## How to complete this task
The answer should be a number alone: the count of lines in the listing below that include "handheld".

*** Material shown ***

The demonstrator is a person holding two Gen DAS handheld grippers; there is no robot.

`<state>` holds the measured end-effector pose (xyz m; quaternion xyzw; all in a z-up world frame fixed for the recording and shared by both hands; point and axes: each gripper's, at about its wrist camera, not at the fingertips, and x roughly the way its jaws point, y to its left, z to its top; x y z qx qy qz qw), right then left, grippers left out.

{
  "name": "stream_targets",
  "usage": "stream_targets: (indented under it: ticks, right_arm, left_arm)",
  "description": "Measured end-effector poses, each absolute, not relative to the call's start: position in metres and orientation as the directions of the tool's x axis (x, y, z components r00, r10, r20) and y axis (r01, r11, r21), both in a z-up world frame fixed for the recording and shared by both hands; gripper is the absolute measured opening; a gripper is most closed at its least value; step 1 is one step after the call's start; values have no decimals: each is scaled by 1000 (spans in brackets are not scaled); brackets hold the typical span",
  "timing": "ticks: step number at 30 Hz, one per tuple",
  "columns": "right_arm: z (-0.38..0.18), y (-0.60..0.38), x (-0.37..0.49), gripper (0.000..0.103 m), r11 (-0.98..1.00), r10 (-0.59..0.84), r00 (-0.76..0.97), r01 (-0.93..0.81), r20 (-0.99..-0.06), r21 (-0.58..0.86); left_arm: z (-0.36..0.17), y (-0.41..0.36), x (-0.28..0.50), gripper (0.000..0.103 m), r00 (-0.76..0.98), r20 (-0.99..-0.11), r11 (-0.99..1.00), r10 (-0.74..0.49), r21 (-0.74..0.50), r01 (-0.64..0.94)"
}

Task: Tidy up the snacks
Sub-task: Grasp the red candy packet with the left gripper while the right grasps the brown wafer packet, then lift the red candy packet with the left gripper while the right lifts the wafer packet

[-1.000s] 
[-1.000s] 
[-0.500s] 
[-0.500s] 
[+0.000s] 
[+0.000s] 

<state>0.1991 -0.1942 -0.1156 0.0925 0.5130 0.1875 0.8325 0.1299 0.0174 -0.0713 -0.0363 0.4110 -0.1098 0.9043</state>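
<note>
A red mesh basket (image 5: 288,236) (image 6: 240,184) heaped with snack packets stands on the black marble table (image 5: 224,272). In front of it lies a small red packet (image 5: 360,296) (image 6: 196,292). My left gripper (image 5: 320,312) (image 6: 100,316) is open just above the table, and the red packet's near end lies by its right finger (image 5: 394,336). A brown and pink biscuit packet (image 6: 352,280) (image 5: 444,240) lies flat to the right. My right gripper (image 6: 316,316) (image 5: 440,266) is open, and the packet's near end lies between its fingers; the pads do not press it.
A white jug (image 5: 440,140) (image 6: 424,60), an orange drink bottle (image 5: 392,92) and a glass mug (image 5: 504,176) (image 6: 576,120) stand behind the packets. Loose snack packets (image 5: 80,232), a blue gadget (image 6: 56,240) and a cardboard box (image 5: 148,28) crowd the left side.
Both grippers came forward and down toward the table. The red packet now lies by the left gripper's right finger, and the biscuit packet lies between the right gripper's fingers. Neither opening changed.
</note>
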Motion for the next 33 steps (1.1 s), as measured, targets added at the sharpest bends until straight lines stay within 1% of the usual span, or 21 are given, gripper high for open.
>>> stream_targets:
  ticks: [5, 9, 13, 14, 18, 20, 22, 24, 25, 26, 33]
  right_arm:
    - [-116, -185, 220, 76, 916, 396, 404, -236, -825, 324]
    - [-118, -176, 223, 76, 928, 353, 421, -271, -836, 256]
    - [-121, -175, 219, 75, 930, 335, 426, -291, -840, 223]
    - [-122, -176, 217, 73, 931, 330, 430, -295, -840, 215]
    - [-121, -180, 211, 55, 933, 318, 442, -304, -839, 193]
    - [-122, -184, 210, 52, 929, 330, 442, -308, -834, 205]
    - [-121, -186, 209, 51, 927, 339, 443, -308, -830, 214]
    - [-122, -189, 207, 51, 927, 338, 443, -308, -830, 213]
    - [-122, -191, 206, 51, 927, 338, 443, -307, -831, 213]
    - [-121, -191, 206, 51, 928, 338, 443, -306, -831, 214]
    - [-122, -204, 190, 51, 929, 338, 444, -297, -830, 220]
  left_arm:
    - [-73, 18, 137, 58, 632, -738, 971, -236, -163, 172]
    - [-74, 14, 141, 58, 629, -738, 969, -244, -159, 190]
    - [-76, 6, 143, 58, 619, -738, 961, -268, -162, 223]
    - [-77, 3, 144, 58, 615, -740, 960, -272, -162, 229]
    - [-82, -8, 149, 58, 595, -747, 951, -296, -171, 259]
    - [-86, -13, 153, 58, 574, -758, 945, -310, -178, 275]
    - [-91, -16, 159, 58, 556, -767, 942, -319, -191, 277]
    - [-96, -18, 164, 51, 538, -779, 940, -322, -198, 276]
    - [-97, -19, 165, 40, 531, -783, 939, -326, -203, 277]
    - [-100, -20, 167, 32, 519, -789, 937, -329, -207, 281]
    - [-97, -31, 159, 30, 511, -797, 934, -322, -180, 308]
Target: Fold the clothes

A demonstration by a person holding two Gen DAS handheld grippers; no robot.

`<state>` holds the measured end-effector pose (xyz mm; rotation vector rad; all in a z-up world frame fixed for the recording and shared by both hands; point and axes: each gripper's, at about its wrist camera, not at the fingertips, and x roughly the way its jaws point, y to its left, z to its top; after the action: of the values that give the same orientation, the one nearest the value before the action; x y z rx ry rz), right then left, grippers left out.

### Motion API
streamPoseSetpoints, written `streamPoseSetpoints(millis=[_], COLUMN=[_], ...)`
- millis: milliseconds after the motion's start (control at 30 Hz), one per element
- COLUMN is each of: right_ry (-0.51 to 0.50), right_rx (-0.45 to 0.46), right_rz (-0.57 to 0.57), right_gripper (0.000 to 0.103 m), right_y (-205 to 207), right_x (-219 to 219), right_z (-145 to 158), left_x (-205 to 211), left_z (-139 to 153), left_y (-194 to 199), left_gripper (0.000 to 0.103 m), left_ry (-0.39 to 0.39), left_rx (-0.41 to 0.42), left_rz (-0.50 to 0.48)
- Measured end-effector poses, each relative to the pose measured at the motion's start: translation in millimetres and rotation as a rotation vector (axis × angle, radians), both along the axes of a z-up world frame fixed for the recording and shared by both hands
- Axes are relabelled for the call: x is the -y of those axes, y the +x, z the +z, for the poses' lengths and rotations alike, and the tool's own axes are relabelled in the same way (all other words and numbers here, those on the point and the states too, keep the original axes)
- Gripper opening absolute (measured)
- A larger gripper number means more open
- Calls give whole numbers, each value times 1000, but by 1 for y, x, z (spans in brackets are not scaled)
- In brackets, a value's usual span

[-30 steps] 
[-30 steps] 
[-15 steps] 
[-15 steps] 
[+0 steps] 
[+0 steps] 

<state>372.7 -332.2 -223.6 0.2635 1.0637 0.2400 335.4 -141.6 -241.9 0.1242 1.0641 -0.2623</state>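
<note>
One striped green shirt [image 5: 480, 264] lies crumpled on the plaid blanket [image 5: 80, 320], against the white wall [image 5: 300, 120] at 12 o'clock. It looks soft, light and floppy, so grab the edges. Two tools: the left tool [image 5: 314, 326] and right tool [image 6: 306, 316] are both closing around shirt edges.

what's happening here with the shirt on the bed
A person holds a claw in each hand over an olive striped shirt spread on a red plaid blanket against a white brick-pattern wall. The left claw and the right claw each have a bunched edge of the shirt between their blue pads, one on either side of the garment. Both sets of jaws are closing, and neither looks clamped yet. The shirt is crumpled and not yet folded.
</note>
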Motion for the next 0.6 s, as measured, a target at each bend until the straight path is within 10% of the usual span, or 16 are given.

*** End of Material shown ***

## Response to the task
2